The most common subject lines used in phishing emails targeting businesses show how cyber criminals are exploiting urgency, personalisation and pressure in order to trick victims into clicking on malicious links,phishing 3 2019downloading malware or otherwise surrendering confidential or sensitive corporate information.

Cyber criminals are well aware that people respond to dozens if not hundreds of emails a day – and this is reflected in the most common subject lines used when conducting business email compromise attacks.

After analyzing 360,000 phishing emails over a three-month period, researchers at cybersecurity company Barracuda Networks have detailed the most common lines used in phishing attacks – these subject lines are the most common because it's highly likely they're often the most successful bait for reeling in victims.

According to Barracuda's spear phishing report, by far the most common subject line used in attacks is simply 'Request' – accounting for over a third of all the phishing messages analysed. That's followed in popularity with messages containing 'Follow up' or 'Urgent/Important' in the subject line.

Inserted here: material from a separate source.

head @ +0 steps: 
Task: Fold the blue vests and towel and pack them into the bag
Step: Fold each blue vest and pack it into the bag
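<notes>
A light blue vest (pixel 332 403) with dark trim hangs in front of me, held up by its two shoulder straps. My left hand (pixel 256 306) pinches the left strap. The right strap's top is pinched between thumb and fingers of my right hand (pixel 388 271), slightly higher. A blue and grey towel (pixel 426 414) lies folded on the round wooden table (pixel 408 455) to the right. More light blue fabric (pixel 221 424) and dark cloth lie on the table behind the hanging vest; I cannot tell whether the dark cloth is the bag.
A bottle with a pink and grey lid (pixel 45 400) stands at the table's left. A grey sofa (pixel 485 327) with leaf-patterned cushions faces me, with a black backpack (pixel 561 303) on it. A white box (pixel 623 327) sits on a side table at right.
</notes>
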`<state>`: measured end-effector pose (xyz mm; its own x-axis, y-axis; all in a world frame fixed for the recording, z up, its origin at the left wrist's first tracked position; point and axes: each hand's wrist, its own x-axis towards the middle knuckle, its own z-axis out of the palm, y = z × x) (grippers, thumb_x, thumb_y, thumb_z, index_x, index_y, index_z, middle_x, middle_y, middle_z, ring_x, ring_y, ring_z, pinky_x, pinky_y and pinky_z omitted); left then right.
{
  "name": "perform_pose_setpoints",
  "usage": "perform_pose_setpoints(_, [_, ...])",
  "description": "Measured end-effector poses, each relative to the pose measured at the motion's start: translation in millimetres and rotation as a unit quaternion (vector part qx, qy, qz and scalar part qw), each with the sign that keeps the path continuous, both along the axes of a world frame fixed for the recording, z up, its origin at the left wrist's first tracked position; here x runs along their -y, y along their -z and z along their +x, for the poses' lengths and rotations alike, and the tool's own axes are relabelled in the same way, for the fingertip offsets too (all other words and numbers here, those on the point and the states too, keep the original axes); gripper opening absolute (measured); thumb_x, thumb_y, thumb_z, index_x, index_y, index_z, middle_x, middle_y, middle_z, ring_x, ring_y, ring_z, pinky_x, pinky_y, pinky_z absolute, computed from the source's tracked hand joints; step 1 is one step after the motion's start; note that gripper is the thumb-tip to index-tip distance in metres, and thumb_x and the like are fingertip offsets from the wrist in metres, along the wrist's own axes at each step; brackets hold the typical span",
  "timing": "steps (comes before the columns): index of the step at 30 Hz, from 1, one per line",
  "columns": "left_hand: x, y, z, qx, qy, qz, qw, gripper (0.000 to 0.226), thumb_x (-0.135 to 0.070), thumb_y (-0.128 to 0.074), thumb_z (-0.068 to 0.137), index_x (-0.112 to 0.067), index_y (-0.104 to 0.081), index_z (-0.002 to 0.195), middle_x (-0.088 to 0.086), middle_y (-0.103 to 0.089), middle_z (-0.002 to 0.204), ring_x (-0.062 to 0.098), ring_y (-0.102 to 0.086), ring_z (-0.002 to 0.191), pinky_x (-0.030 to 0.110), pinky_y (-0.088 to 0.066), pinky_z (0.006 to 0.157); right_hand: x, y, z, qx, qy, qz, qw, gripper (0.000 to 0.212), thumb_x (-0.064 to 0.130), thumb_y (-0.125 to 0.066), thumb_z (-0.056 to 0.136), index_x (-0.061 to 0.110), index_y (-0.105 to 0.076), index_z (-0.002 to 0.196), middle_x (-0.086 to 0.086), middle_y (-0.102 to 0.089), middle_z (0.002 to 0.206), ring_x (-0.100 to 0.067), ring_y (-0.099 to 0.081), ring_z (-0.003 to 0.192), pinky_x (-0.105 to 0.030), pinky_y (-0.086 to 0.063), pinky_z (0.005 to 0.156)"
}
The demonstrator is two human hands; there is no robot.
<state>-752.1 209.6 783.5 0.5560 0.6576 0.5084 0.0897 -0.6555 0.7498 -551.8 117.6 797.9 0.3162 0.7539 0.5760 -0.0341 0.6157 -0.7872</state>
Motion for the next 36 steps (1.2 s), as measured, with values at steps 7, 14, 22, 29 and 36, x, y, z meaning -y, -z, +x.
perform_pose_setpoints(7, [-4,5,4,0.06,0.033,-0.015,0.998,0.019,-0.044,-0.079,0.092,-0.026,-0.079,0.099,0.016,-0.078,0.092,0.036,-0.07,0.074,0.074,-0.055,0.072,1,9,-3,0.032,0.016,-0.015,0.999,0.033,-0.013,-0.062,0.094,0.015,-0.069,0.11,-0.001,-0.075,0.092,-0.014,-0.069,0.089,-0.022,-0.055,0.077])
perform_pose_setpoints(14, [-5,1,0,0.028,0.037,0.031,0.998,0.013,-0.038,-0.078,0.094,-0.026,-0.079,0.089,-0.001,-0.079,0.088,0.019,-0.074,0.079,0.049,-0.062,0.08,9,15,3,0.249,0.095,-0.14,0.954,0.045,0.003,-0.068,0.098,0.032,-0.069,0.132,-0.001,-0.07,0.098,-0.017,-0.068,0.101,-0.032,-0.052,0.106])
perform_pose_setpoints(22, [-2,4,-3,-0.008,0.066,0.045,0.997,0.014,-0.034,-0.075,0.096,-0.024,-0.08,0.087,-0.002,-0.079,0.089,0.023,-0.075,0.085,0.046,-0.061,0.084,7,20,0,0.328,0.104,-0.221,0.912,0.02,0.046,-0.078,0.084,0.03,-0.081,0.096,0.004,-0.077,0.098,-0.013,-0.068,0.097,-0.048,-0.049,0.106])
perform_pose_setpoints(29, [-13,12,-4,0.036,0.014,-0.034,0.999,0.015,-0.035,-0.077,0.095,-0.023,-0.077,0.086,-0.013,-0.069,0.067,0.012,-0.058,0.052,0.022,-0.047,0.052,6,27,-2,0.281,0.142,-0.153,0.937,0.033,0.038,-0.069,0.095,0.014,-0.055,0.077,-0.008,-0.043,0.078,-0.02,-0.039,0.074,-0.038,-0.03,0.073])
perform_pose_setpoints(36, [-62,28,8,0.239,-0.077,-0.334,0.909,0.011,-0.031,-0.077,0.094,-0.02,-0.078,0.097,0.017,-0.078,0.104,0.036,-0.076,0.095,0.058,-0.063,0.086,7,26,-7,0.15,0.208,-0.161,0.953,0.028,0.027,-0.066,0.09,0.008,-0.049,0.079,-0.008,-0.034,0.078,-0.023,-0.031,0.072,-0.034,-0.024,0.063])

The simple trick attackers are using here is to make potential victims think they need to open and respond to the email as a matter of urgency – especially if the message is designed to look as if it comes from one of their colleagues, or their boss. That could nudge the victim into responding quickly, without thinking, especially if it claims to come from a board-level executive.

The top subject lines according to Barracuda analysis are based around the following key phrases:

  1. Request
  2. Follow up
  3. Urgent/Important
  4. Are you available?/Are you at your desk?
  5. Payment Status
  6. Hello
  7. Purchase
  8. Invoice Due
  9. Re:
  10. Direct Deposit
  11. Expenses
  12. Payroll

'Are you at your desk' uses the trick of familiarly to try and coax victims into falling for the attack, while subjects suggesting the email is part of a previous conversation are also used for a similar goal – to trick the user into trusting the sender.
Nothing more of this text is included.